Solving Core Pain Points for Researchers and Engineers

If you’ve ever:

  • Gotten stuck in shallow analysis because your tool couldn’t “think deeper”,
  • Manually juggled literature review, coding, and debugging across disconnected tools,
  • Felt frustrated by rigid automation that couldn’t adapt when experiments failed,

…then FlowSearch addresses your pain directly. It automates not just execution, but the cognitive architecture of research itself. By embedding strategic planning, real-time reflection, and cross-modal synthesis into a single system, it reduces the cognitive load on human researchers and lets them focus on high-level insight and validation.

Getting Started with FlowSearch

FlowSearch is implemented within the InternAgent framework, available at:
https://github.com/Alpha-Innovator/InternAgent

To begin experimenting:

  1. Set up a Conda environment with Python 3.11
  2. Install dependencies via pip install -r requirements.txt
  3. Configure your preferred LLM (e.g., o4-mini, Qwen-235B) and API key in launch_dolphin.sh
  4. Run an auto-research workflow with bash launch_dolphin.sh

The current open-sourced version includes foundational capabilities for paper retrieval, idea generation, coding, and experimental execution. Full support for all 12 research task types is coming soon.

Note: FlowSearch is designed for research automation, not casual querying. It works best when given a well-scoped scientific or engineering problem with access to relevant data and computational resources.

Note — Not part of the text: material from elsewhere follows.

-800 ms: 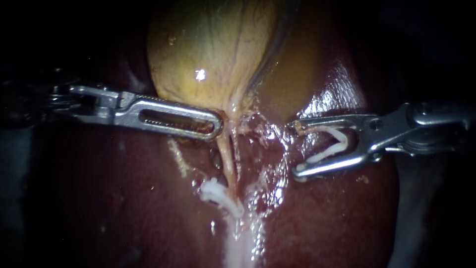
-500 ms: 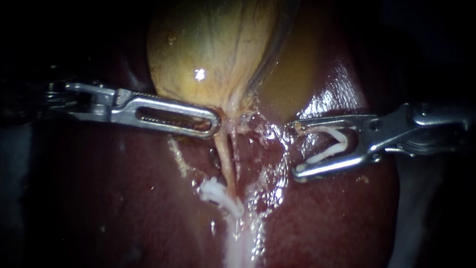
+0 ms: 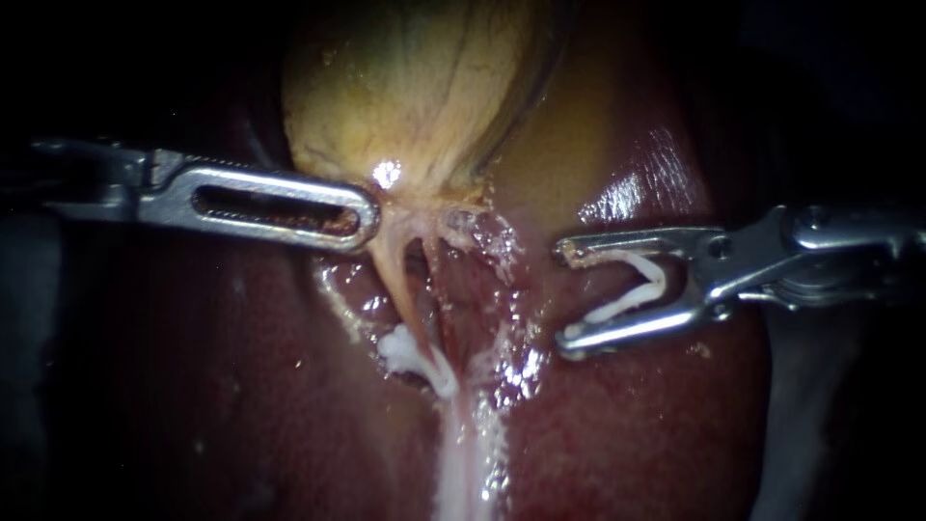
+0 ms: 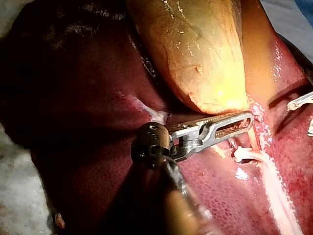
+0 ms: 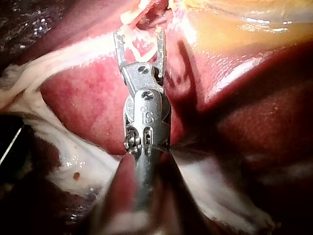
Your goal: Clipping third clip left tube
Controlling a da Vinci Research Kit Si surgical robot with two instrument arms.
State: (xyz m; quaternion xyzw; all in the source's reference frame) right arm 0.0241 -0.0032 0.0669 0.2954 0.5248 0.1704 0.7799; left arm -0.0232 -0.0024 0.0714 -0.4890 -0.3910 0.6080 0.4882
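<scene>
My left instrument [image 3: 369,218] comes in from the left, its slotted jaws shut on the neck of the yellow gallbladder [image 3: 415,87] and drawing it leftward. Two thin tubes run down from the neck; the left tube [image 3: 397,282] is taut and carries a white clip [image 3: 413,355] at its lower end. My right instrument [image 3: 567,296] stands to the right of the tubes, apart from them. Its jaws are spread wide with an open white clip [image 3: 641,285] seated between them. The left wrist view shows the left instrument [image 4: 247,119] under the gallbladder's tip, the right wrist view the loaded instrument [image 5: 140,35].
Dark red liver [image 3: 637,434] surrounds the site, wet and glistening. A pale white strand [image 3: 463,463] runs down from the clipped tube. Torn filmy tissue [image 3: 482,236] lies between the tubes and my right instrument.
My left instrument has pulled the gallbladder neck left and slightly up, stretching the tubes and dragging the clipped end leftward. My right instrument has crept a little to the left, still holding its clip.
</scene>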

Important Limitations to Consider

  • Partial Open-Sourcing: While the core framework is available, the complete InternAgent system (covering all 12 task types) is still being prepared for full release.
  • Model Dependency: Performance scales with the underlying LLM—best results are seen with strong models like o4-mini or Qwen-235B.
  • Domain Data Required: Users must supply or link to task-specific datasets (e.g., for time series, genomics, or point clouds).
  • Not a General Chatbot: FlowSearch excels in structured, goal-oriented research—not open-ended conversation.

Summary

FlowSearch represents a paradigm shift in agentic reasoning for deep research. By replacing static pipelines with dynamic, feedback-sensitive knowledge flows, it enables AI systems to plan, explore, adapt, and validate like skilled researchers. For technical decision-makers facing complex, multi-step problems in science or AI development, FlowSearch—via InternAgent—offers a powerful, extensible, and empirically validated path toward end-to-end research automation. If your work demands both breadth and depth of reasoning, it’s time to consider making FlowSearch part of your toolkit.